# Bulk Purchase of CSM+B Alternative supplier to AE



## REDSTEVEO (16 May 2008)

Hi everyone,

This probably only applies to anyone who is in need of the CSM+B Trace elements as part of their EI dry ferts dosing methods. I have been trying to get hold of the CSM+B from Richard at Aqua Essentials but it would appear that he is experiencing some difficulties with his own supplier as they are out of stock as well.

I have done some research and found an alternative supplier in the USA who is quite willing to help us out. I have emailed them and got a reply. The content of the reply is as below:

If you have been using Plantex CSM then what we have is the same product and we add Boron to the mix.  The product that we sell is 1.5 % chelated magnesium; .10% chelated copper; 7.0% chelated iron; 2.0% chelated manganese; .06% molybdenum; .40% chelated zinc.
We charge $12 a lb for this with the discount being that if you order multiples of 5 lbs we add a sixth lb without charge which is equal to buying it at $10 per lb. Additionally you should know that I ship priority international in flat rate boxes.  I can fit 18-20 lbs of fertilizer into a flat rate box which would be shipped to the United Kingdom for $40 per box.  I hope this is helpful.  

I hear that the CSM+B from Garden Direct is very high in copper, how high I don't know (more than 10% ?) I would be very keen to hear from anyone who is interested in pursuing this further. Of course none of this would be necessary if anyone out there knows of an alternative supplier other than Garded Direct or Aqua Essentials. If anyone does know someone then post it here so that we can all get it from the same supplier.

I can do the maths for the costing but we would obviously need to sort out the logistics of how we would distibute it to everyone.  :? Do I sound like some international drug smuggler?

If you want to pm thats okay but for everyones sake it might be better if the posts were here for all to see.

Cheers,

Steve.


----------



## ulster exile (16 May 2008)

*Re: Bulk Purchase of CSM+B Alternative supplier to Aqua Essentia*

I buy a trace element mix from Garden Direct and it reckons it has 1.7% copper in it.  I have inverts in the tank and haven't noticed any adverse effects although I haven't been using the mix for very long at all.

They also do a Chempak version but it doesn't list the ingredients so I went with the one above.

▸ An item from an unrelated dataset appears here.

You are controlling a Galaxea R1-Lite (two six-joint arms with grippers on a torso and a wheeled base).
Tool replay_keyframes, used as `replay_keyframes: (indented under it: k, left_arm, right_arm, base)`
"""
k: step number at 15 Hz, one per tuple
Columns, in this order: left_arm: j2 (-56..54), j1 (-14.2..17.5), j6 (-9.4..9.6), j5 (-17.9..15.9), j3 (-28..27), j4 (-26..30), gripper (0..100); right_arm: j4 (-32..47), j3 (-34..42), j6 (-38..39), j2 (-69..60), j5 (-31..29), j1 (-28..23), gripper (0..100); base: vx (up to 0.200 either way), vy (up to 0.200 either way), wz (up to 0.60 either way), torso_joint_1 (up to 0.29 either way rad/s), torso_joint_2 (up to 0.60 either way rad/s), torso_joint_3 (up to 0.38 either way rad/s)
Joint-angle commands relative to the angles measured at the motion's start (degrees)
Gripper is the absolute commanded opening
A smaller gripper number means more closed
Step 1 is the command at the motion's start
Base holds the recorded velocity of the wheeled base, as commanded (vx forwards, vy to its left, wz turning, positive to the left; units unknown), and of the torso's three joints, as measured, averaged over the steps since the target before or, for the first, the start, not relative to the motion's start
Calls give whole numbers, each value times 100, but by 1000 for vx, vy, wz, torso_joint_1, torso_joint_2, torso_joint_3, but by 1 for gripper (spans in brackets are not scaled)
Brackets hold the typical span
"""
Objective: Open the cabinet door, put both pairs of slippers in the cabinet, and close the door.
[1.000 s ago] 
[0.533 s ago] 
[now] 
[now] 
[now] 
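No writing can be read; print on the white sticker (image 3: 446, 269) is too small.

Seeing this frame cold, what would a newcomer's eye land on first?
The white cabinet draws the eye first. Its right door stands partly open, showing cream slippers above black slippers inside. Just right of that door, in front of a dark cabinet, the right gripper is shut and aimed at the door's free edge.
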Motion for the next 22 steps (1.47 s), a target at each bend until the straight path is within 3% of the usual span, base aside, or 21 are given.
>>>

I'm not saying your idea is a bad one, I'm only suggesting a *possible* alternative


----------



## ceg4048 (16 May 2008)

*Re: Bulk Purchase of CSM+B Alternative supplier to Aqua Essentia*

Hi,
   From what I recall JamesC mentioned that the Chempak version was not chelated. This sounds like a good idea if the quantities and economics could be worked out, although from Chrisi's post it looks like the high copper content may not actually be a problem. Chrisi we'll use you as a test case for Garden Direct Traces. What type of inverts do you have and what trace dosing schedule/quantities do you use?

Cheers,


----------



## ulster exile (16 May 2008)

*Re: Bulk Purchase of CSM+B Alternative supplier to Aqua Essentia*

Clive, I have amano and lots(!) of cherry shrimp, plus MTS and nerite snails.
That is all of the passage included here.